Macro and market optimism among the global investment community remains quite high, with most investors bullish on the economy's future, according to Bank of America's April Global Fund Manager Survey.
Of the 200 fund managers overseeing a total of $553 billion in assets surveyed, 50% say the economy is experiencing a V-shaped recovery, vs. only 10% believing that in May. Meanwhile, 37% now think the economy is facing a U- or W-shaped recovery, vs. 75% in May.
Only 7% of investors think the U.S. equity market is in a bubble, while 25% think it's an early stage bull market and 66% believe it's a late-stage bull market.
A net 90% of respondents expect a stronger economy in the next 12 months, down 1 percentage point from last month, with 64% of respondents expecting the global economy to get "a lot stronger," up 1 percentage point from last month. A net 85% of respondents expect global profits to improve over the next 12 months, still near all-time highs despite being down 4 percentage points from March.
A net 93% of survey respondents expect higher inflation in the next 12 months, flat month-over-month, but still at all-time highs.
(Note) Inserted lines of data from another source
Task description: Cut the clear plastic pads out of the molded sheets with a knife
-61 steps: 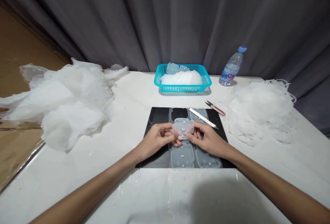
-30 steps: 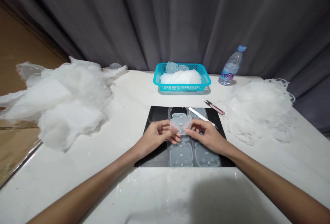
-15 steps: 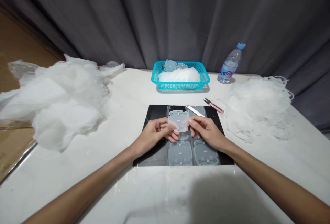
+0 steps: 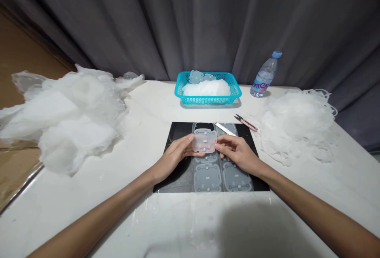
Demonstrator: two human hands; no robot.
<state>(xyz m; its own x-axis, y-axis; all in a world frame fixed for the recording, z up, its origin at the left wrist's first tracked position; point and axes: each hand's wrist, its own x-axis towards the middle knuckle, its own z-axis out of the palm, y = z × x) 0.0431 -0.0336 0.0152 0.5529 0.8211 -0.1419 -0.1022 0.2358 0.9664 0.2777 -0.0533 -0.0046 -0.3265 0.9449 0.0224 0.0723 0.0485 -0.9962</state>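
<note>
Between my two hands a small translucent silicone pad [image 4: 205, 140], square with rounded corners, is held up above a black mat [image 4: 181, 178]. My left hand [image 4: 179, 149] grips its left edge, thumb near the top corner and fingers behind, showing pinkish through it. On the right edge, my right hand [image 4: 236, 150] pinches the lower corner between thumb and fingers. Under the hands lies a translucent moulded sheet [image 4: 208, 176] with several like-shaped pads, and a dark cut-out gap shows near its top. A slim white strip-like tool [image 4: 226, 129] rests on the sheet behind my right hand.
Pink-handled thread snips [image 4: 246, 122] lie right of the mat. A turquoise basket [image 4: 208, 100] with white pieces stands behind it, a water bottle [image 4: 264, 76] to its right. White translucent heaps sit left [image 4: 80, 119] and right [image 4: 299, 123]. A grey curtain [image 4: 190, 20] hangs behind the table.
My left thumb has moved up along the pad's left edge, and the left fingers have slid behind it. My right grip has moved slightly lower on its edge. The pad stays nearly in place.
</note>
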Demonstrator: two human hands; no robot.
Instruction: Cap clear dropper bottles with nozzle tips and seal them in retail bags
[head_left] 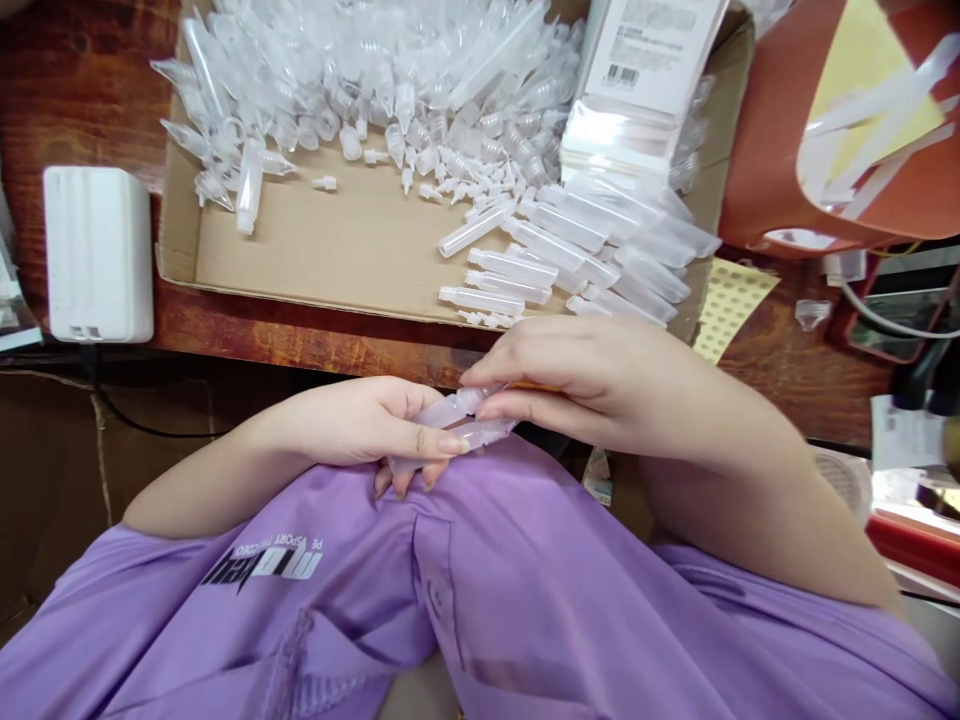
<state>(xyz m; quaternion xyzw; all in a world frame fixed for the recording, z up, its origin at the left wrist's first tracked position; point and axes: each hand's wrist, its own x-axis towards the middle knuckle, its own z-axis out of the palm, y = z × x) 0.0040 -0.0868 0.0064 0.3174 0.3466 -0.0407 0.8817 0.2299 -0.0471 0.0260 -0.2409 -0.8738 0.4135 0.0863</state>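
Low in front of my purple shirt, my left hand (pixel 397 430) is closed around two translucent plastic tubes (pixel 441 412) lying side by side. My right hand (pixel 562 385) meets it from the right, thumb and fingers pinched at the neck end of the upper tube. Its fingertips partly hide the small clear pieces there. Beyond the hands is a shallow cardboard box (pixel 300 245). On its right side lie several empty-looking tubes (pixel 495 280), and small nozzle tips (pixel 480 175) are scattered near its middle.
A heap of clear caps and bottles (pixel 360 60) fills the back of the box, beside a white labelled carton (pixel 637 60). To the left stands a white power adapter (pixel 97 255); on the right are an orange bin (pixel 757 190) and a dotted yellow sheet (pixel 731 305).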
Meanwhile, more fund managers — a net 57% — are expecting higher short-term rates, up 8 percentage points from March.
Most survey respondents (57%) believe that higher growth-higher inflation has surpassed "peak Goldilocks" of higher growth-lower inflation. This has happened only two other times: March 2011 and December 2016.
Cash levels among surveyed money managers rose to 4.1% from 4%.
In a sign that investors are continuing to be more risk-on, a net 62% of survey respondents said they are net overweight to equities, which is close to all-time highs. Meanwhile, fund manager optimism on commodities has peaked and fallen to a net 23%, down 5 percentage points from its all-time high of 28% in March.
A little over a year after COVID-19 was named a global pandemic, only 15% of fund managers surveyed cited COVID-19 risk as the biggest tail risk. A "Taper Tantrum" now tops the list of biggest potential tail risks, at 32%, followed by inflation (27%) and higher taxes (15%).